ROOT = Path("..").resolve()
DATA_RAW = ROOT / "data" / "raw"
DATA_PROC = ROOT / "data" / "processed"

DATA_RAW.mkdir(parents=True, exist_ok=True)
DATA_PROC.mkdir(parents=True, exist_ok=True)

END_DATE = pd.Timestamp.today().strftime("%Y-%m-%d")
START_DATE = (pd.Timestamp.today() - pd.Timedelta(days=720)).strftime("%Y-%m-%d")

ROOT, DATA_RAW, DATA_PROC


(WindowsPath('C:/Users/KDP only/Documents/ANN_Final_Project/spy-ann'),
 WindowsPath('C:/Users/KDP only/Documents/ANN_Final_Project/spy-ann/data/raw'),
 WindowsPath('C:/Users/KDP only/Documents/ANN_Final_Project/spy-ann/data/processed'))

In [31]:
daily_path = DATA_PROC / "daily_merged.parquet"
df_daily = pd.read_parquet(daily_path)
df_daily["date"] = pd.to_datetime(df_daily["date"]).dt.date

print("=== DAILY DATA PREVIEW ===")
display(df_daily.head())
print("Shape:", df_daily.shape)
print("Date range:", df_daily["date"].min(), "→", df_daily["date"].max())

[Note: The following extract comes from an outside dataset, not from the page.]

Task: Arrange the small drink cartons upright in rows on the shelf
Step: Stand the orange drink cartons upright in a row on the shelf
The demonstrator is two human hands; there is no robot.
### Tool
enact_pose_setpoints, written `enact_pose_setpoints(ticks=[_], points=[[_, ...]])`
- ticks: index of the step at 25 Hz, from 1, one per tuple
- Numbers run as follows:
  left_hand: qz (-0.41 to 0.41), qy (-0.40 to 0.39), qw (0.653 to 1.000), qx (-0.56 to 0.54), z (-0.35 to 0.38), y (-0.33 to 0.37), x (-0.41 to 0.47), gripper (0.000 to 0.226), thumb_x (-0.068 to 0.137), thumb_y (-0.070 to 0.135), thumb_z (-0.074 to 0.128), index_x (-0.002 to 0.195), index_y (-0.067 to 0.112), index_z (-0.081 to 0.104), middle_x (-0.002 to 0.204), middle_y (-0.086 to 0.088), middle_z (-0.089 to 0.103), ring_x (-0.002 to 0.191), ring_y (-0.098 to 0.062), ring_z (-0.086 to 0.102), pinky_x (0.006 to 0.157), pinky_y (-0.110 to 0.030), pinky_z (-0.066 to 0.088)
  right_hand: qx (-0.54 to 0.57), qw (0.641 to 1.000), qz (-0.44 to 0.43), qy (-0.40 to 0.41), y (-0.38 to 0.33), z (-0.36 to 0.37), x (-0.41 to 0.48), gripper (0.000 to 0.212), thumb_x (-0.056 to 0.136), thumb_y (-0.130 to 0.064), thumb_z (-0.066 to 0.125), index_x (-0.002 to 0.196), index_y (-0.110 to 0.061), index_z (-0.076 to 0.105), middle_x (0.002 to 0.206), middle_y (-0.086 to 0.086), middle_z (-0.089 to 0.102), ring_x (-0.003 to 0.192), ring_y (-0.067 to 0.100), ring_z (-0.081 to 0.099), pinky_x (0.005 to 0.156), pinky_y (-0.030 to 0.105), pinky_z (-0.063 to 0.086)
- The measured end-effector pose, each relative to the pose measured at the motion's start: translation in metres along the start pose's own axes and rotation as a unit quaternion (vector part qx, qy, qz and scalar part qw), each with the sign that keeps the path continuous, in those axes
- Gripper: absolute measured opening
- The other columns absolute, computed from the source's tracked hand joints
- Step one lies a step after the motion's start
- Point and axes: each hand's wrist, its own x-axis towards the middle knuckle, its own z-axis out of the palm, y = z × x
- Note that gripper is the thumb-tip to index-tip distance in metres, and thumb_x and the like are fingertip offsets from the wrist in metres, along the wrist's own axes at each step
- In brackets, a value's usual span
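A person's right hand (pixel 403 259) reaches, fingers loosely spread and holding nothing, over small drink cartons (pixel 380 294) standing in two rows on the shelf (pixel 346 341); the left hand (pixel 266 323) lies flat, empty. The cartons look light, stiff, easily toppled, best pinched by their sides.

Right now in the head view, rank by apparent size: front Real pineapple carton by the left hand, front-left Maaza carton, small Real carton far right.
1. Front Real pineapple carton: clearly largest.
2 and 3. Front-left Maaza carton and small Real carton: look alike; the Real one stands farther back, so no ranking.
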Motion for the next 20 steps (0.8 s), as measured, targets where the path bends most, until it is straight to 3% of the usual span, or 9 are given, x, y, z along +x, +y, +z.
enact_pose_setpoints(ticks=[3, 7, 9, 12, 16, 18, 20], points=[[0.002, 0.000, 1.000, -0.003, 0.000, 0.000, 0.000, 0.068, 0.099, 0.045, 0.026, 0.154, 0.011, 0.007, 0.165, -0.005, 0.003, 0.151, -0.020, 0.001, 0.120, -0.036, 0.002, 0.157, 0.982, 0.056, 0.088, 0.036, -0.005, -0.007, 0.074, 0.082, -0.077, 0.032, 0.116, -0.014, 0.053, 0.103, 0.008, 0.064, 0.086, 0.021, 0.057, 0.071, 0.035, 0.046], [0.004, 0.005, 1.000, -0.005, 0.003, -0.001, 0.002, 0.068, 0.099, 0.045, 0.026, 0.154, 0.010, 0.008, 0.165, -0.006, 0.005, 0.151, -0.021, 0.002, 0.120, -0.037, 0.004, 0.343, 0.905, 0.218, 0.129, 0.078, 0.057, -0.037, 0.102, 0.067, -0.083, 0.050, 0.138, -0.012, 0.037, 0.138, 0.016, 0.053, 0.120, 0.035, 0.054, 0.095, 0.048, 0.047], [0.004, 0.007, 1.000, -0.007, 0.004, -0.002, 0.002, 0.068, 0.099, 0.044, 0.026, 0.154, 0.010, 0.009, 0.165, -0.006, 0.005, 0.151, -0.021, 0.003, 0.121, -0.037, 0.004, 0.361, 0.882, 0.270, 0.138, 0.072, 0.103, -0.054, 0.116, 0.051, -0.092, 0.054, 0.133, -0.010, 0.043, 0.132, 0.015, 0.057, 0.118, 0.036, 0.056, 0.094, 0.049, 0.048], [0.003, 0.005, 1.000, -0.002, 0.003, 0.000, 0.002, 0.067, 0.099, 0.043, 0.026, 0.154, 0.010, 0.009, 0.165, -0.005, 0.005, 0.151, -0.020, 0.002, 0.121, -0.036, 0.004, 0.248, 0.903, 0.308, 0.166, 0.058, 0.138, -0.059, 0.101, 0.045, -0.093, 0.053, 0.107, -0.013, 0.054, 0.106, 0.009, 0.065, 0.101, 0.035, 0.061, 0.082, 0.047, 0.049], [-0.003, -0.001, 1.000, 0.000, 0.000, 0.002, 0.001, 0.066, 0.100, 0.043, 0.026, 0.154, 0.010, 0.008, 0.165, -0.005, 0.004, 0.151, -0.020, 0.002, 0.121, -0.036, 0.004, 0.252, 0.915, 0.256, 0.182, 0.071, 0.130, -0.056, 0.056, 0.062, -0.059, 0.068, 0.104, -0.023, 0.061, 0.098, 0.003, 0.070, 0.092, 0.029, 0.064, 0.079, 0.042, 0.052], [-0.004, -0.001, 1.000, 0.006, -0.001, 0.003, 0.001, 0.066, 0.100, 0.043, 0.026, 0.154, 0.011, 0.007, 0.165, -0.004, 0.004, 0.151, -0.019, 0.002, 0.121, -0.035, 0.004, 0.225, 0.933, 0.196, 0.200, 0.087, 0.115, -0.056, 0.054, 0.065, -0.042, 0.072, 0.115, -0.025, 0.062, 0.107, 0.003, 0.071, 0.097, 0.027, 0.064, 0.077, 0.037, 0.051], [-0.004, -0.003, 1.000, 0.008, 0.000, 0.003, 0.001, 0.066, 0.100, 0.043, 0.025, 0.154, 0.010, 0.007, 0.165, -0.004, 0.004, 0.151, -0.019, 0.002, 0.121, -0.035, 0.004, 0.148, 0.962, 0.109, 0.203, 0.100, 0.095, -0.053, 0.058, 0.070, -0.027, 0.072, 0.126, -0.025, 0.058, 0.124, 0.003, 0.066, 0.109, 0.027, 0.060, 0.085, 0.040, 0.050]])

=== DAILY DATA PREVIEW ===


Unnamed: 0,date,Close,High,Low,Open,Volume,ret_1d,log_ret_1d,ma_close_5,ma_close_20,vol_5,vol_20,future_price,future_ret_1d,label_up
0,2010-02-02,83.059364,83.217386,81.930636,82.216584,216327900,0.012104,0.012031,82.055548,84.347997,0.012653,0.010585,82.645493,-0.004983,0
1,2010-02-03,82.645493,83.134609,82.404697,82.683113,172730700,-0.004983,-0.004995,82.055548,84.205024,0.012873,0.010574,80.094604,-0.030865,0
2,2010-02-04,80.094604,82.04354,80.079552,82.005919,356715700,-0.030865,-0.031352,81.734995,83.931498,0.018783,0.012403,80.260124,0.002067,1
3,2010-02-05,80.260124,80.425666,78.694953,80.184871,493585800,0.002067,0.002064,81.625131,83.648186,0.018457,0.012344,79.68071,-0.007219,0
4,2010-02-08,79.68071,80.764291,79.62051,80.320322,224166900,-0.007219,-0.007245,81.148059,83.321606,0.015917,0.01227,80.681526,0.01256,1


Shape: (3753, 15)
Date range: 2010-02-02 → 2024-12-30


In [32]:
spy_4h_path = DATA_RAW / "spy_4h.csv"

if spy_4h_path.exists():
    print("Loading existing 4h SPY data...")
    df_4h = pd.read_csv(spy_4h_path, parse_dates=["datetime"])
else:
    print("Downloading 4h SPY candles from Yahoo...")
    df_4h = yf.download("SPY", start=START_DATE, end=END_DATE, interval="4h")
    df_4h = df_4h.rename_axis("datetime").reset_index()
    df_4h.to_csv(spy_4h_path, index=False)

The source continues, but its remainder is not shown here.